**Exercise instructions**
Reproduce, without any change, the span of lines from the opening of the records below to the line containing "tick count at", inclusive.

--------------------------------------------------

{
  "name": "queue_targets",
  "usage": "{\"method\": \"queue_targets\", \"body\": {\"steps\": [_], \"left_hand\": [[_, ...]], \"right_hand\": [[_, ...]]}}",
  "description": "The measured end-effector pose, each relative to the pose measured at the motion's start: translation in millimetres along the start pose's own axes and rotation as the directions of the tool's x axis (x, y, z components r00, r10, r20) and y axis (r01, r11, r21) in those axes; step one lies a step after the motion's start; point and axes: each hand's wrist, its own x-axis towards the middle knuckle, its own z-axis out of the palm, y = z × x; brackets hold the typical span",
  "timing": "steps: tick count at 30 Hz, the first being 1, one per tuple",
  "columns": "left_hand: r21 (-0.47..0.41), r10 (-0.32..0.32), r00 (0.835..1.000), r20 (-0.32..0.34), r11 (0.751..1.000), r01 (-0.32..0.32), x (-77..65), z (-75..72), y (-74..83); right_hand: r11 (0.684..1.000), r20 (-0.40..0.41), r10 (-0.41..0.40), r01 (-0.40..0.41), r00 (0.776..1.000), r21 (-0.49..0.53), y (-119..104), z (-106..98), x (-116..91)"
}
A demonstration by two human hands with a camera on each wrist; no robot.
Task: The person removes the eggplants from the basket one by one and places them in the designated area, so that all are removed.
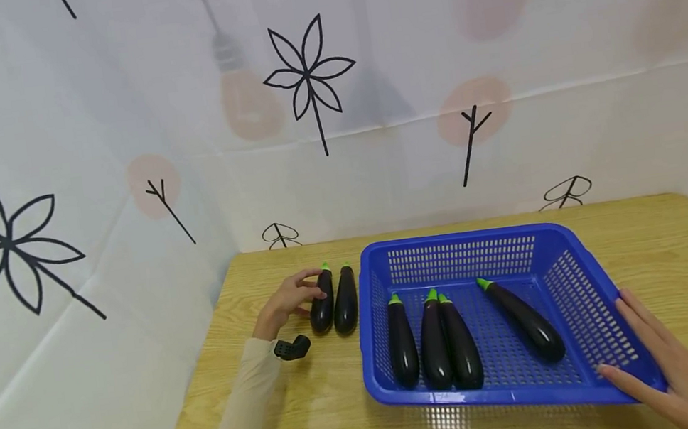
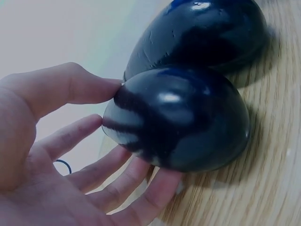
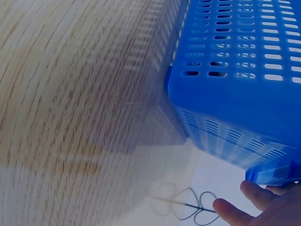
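Left of the basket, two dark eggplants lie side by side on the table. My left hand (image 1: 290, 298) is at the outer eggplant (image 1: 322, 310), its thumb on one side and its fingers along the other in the left wrist view. Close beside it lies the second eggplant (image 1: 345, 301). My right hand (image 1: 674, 363) grips the right rim of the blue plastic basket (image 1: 450, 239), thumb at the inner side and fingers over the outside. Inside the basket are three eggplants toward the left, among them one eggplant (image 1: 402, 343), and a slanted eggplant (image 1: 525, 321) toward the right.
The basket stands on a wood-grain table (image 1: 317, 418) and covers much of its middle. A white cloth (image 1: 405, 185) printed with plant drawings hangs behind the table and along its left side. A black wrist camera (image 1: 292, 348) sits on my left wrist.
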Motion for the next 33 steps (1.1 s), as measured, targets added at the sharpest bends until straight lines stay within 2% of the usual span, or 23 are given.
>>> {"method": "queue_targets", "body": {"steps": [7,17,25,33], "left_hand": [[0.046,-0.004,1.0,0.008,0.999,0.004,-3.3,2.5,1.6],[0.071,-0.027,0.999,-0.031,0.997,0.029,-9.2,3.4,5.7],[0.068,-0.004,0.999,-0.036,0.998,0.006,-10.7,1.3,7.0],[0.155,0.045,0.995,-0.085,0.987,-0.031,-21.4,2.5,21.2]], "right_hand": [[1.0,-0.009,0.012,-0.012,1.0,-0.013,0,-1,-2],[1.0,-0.005,0.004,-0.004,1.0,-0.006,-2,-1,0],[1.0,-0.008,-0.008,0.008,1.0,-0.001,-2,-1,0],[1.0,-0.015,-0.013,0.013,1.0,0.001,-1,0,-1]]}}
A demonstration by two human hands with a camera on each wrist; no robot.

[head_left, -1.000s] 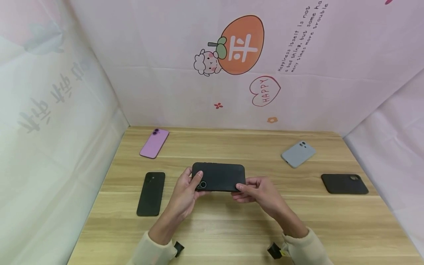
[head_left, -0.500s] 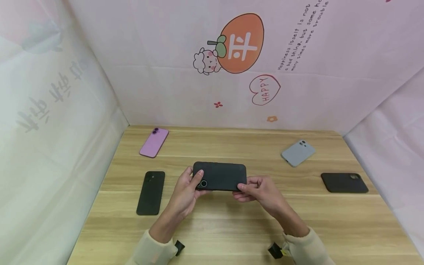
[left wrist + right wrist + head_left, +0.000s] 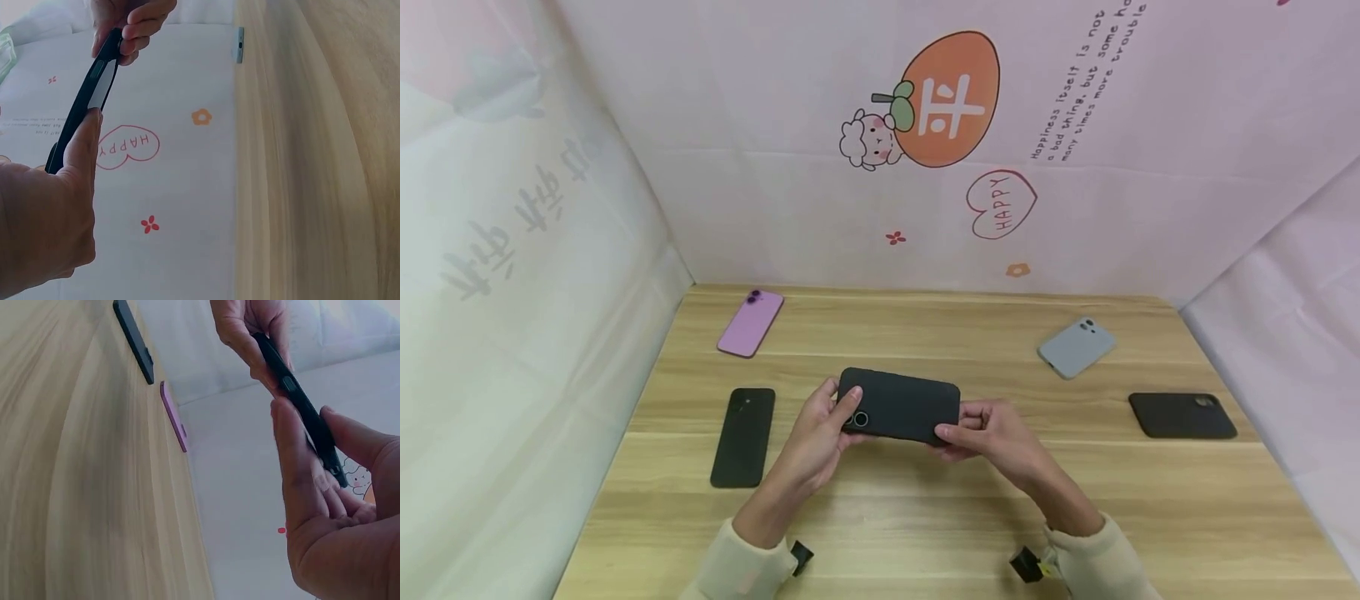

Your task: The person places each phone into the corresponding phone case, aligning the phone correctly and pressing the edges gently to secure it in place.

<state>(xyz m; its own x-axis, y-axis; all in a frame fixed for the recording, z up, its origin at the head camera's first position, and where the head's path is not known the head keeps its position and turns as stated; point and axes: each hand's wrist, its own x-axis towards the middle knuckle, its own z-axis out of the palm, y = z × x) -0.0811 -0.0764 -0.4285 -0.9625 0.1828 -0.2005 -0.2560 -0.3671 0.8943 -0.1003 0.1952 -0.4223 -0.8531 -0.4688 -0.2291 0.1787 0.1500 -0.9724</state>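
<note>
A black phone (image 3: 901, 406), which looks to be in a black case, is held above the middle of the table, camera side up, its right end tilted slightly lower. My left hand (image 3: 820, 429) grips its left end, thumb on the back beside the camera rings. At the other end my right hand (image 3: 988, 437) pinches the lower right corner, thumb on top and fingers beneath. In the left wrist view, a long edge of the phone (image 3: 84, 103) shows, with a pale patch on its front side. The right wrist view shows the phone's edge (image 3: 303, 412) between both hands.
On the wooden table (image 3: 925, 533) lie a purple phone (image 3: 751, 323) at back left and another black phone (image 3: 742, 437) at left. A light grey-blue phone or case (image 3: 1077, 347) lies at back right, a black phone case (image 3: 1182, 415) at far right. Printed cloth (image 3: 775, 208) walls the table.
The held phone has tilted, its right end dipping a little toward me along with my right fingers. Both hands keep their hold, and the things on the table have not moved.
</note>
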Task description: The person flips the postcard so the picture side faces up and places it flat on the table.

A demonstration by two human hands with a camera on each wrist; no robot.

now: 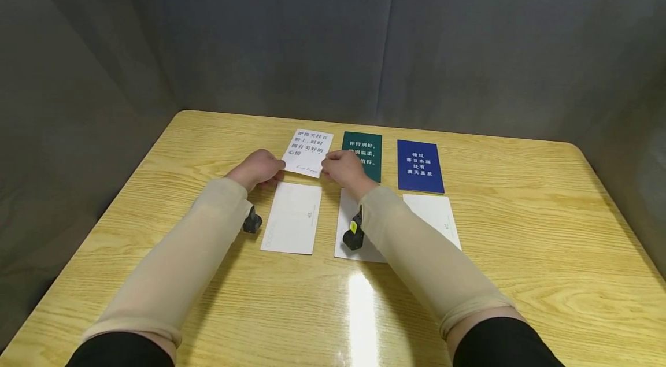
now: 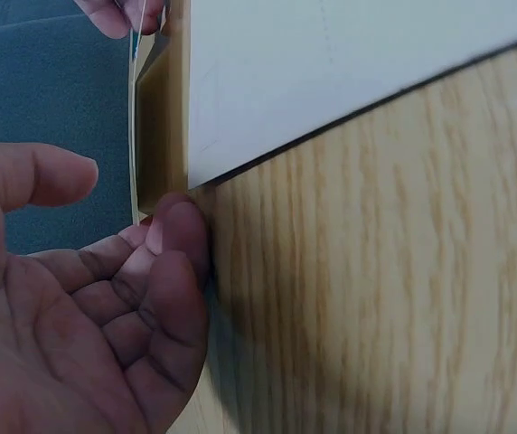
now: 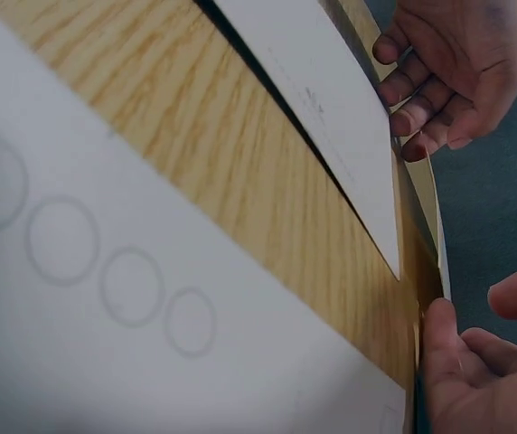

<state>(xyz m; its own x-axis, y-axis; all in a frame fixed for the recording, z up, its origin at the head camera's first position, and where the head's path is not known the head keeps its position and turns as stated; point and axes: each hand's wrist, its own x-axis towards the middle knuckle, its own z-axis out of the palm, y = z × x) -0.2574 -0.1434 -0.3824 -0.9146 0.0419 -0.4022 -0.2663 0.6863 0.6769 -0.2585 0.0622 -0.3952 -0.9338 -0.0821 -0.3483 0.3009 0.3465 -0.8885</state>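
Note:
A white card with dark printed characters (image 1: 308, 152) lies between both hands, near the back of the table. My left hand (image 1: 260, 167) holds its lower left corner, and my right hand (image 1: 343, 168) holds the lower right one. In the left wrist view, the left hand (image 2: 105, 298) has curled fingers at the card's thin edge and the thumb above. The right wrist view shows the right hand (image 3: 480, 362) at the near corner, its thumb likewise above the edge. A blank-looking white card (image 1: 293, 218) lies just in front.
A green card (image 1: 370, 150), partly behind the right hand, and a blue card (image 1: 420, 166) continue the back row. Two more white cards lie in front, one (image 1: 346, 228) under the right forearm, the other (image 1: 432, 211) farther right. A grey curtain (image 1: 333, 37) hangs behind the wooden table (image 1: 520, 211).

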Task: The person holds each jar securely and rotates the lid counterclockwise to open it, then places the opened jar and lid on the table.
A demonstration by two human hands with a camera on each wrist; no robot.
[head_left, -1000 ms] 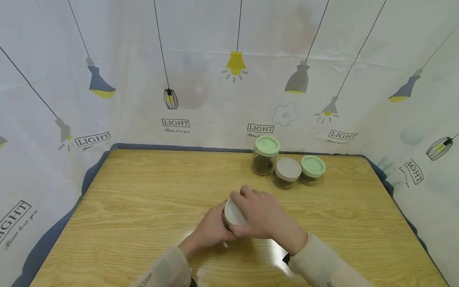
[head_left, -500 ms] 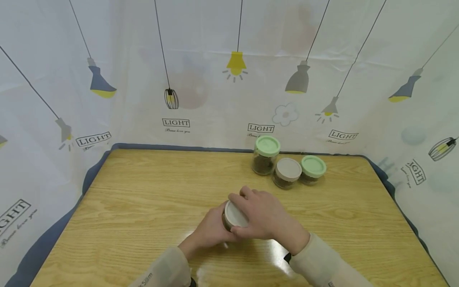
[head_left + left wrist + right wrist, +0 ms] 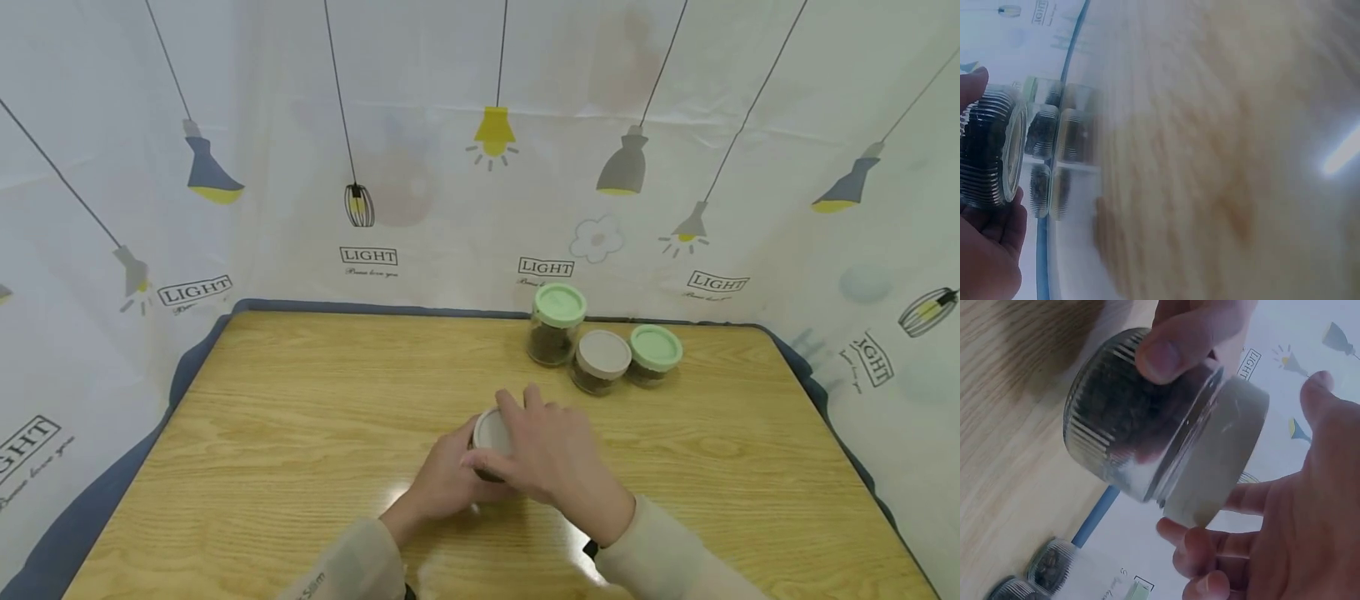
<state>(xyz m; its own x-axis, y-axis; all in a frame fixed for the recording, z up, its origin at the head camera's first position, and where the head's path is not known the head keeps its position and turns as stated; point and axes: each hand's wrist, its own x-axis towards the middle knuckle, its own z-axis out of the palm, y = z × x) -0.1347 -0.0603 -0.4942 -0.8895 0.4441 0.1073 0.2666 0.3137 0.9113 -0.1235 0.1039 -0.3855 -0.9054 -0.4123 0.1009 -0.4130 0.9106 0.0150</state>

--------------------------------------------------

**Exercise solution**
{
  "name": "queue_targets",
  "usage": "{\"method\": \"queue_targets\", \"body\": {\"steps\": [_], \"left_hand\": [[_, ...]], \"right_hand\": [[_, ...]]}}",
  "description": "The measured end-effector pose, each relative to the pose measured at the motion's start: translation in millimetres along the start pose's own axes and rotation as the directions of the tool's x axis (x, y, z components r00, r10, r20) and y axis (r01, r11, r21) in those axes; step one lies a step after the motion's start; point and axes: each hand's wrist, its own x-axis towards the middle knuckle, its own z-axis out of the palm, y = z × x; brackets hold the typical span",
  "timing": "steps: tick count at 30 Hz, the first being 1, one per tuple",

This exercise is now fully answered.